Would you repeat the whole listing exactly, pictures excluded?

## Given data:
►

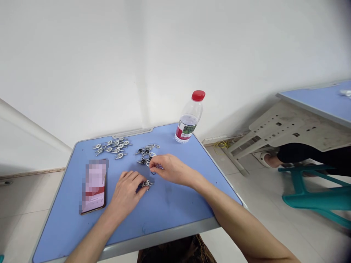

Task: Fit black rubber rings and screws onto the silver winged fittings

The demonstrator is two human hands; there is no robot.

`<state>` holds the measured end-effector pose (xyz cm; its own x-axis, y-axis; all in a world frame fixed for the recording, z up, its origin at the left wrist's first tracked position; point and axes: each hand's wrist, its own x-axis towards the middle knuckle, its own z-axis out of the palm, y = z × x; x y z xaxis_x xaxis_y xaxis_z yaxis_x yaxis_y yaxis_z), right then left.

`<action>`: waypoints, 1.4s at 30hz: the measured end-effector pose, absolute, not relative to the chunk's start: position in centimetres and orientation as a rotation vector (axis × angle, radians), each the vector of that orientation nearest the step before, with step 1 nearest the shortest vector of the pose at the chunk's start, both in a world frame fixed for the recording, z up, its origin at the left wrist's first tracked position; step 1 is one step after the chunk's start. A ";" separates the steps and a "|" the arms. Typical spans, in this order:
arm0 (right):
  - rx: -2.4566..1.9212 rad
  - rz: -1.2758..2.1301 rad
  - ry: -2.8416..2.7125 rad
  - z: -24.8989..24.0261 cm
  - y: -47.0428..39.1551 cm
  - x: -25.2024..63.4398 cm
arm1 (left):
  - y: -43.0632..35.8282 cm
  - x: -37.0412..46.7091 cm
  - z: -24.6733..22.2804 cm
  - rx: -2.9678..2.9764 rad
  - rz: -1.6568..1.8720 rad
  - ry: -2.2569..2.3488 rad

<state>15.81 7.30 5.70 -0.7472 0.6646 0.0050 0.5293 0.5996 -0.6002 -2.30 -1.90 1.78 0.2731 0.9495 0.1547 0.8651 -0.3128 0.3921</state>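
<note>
My left hand rests on the blue table, its thumb and fingers closed on a small silvery metal part with thin projecting ends. My right hand is just beyond and to the right, fingertips pinched together; whatever is in them is too small or hidden. Close under those fingertips a small dark ring shows on the table. Partly behind the right hand lies a group of metal parts with black round discs. Farther left, several similar silvery parts are spread in a loose cluster.
A phone with a lit screen lies left of my left hand. At the table's far right corner stands a clear bottle with a red cap. A white wall borders the far edge. To the right are another desk, a green stool and a person's foot.
</note>
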 end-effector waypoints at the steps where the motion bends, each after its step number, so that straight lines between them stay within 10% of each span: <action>1: -0.973 0.866 -2.625 5.6 7.3 15.8 | -1.9 -2.3 1.8 2.308 0.529 1.691; 42: -0.945 0.794 -3.114 5.7 5.8 15.0 | -2.8 -2.2 1.4 2.220 0.476 1.737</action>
<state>14.99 5.78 5.73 -0.8209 0.4701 -0.3242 0.5679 0.7313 -0.3777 -2.22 -2.77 1.42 0.2219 0.9714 0.0840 0.8784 -0.2366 0.4153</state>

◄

## Solution for this problem:
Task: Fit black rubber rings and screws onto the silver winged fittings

The demonstrator is two human hands; there is no robot.

`<state>` holds the measured end-effector pose (xyz cm; its own x-axis, y-axis; all in a world frame fixed for the recording, z up, its origin at the left wrist's first tracked position; point and axes: each hand's wrist, its own x-axis towards the middle knuckle, its own z-axis out of the palm, y = z × x; x y z xaxis_x xaxis_y xaxis_z yaxis_x yaxis_y yaxis_z), right then left.

`<action>`: waypoints, 1.4s at 30hz: the measured end-effector pose, absolute, not relative to the chunk's start: position in centimetres and orientation as a rotation vector (axis × angle, radians), each the vector of that orientation nearest the step before, with step 1 nearest the shortest vector of the pose at the chunk's start, both in a world frame fixed for the recording, z up, its origin at the left wrist's first tracked position; step 1 is one step after the chunk's start. A ";" separates the steps and a "|" the arms. Typical spans, in this order:
arm0 (right):
  - rx: -2.4566..1.9212 rad
  - rz: -1.2758..2.1301 rad
  - ry: -2.8416..2.7125 rad
  - z: -24.8989..24.0261 cm
  - y: -47.0428..39.1551 cm
  - x: -25.2024..63.4398 cm
arm1 (left):
  - y: -43.0632..35.8282 cm
  - x: -37.0412..46.7091 cm
  - z: -24.6733..22.2804 cm
  - rx: -2.9678..2.9764 rad
  - rz: -1.6568..1.8720 rad
  - ry: -2.2569..2.3488 rad

<state>15.81 7.30 5.70 -0.7472 0.6646 0.0050 0.5293 0.5996 -0.6002 -2.30 -1.90 1.78 0.2731 0.9495 0.1547 0.8651 -0.3128 0.3921</state>
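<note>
My left hand rests on the blue table, its thumb and fingers closed on a small silvery metal part with thin projecting ends. My right hand is just beyond and to the right, fingertips pinched together; whatever is in them is too small or hidden. Close under those fingertips a small dark ring shows on the table. Partly behind the right hand lies a group of metal parts with black round discs. Farther left, several similar silvery parts are spread in a loose cluster.
A phone with a lit screen lies left of my left hand. At the table's far right corner stands a clear bottle with a red cap. A white wall borders the far edge. To the right are another desk, a green stool and a person's foot.
</note>
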 end-effector waypoints at the steps where the motion bends, each after its step number, so that straight lines between them stay within 10% of each span: <action>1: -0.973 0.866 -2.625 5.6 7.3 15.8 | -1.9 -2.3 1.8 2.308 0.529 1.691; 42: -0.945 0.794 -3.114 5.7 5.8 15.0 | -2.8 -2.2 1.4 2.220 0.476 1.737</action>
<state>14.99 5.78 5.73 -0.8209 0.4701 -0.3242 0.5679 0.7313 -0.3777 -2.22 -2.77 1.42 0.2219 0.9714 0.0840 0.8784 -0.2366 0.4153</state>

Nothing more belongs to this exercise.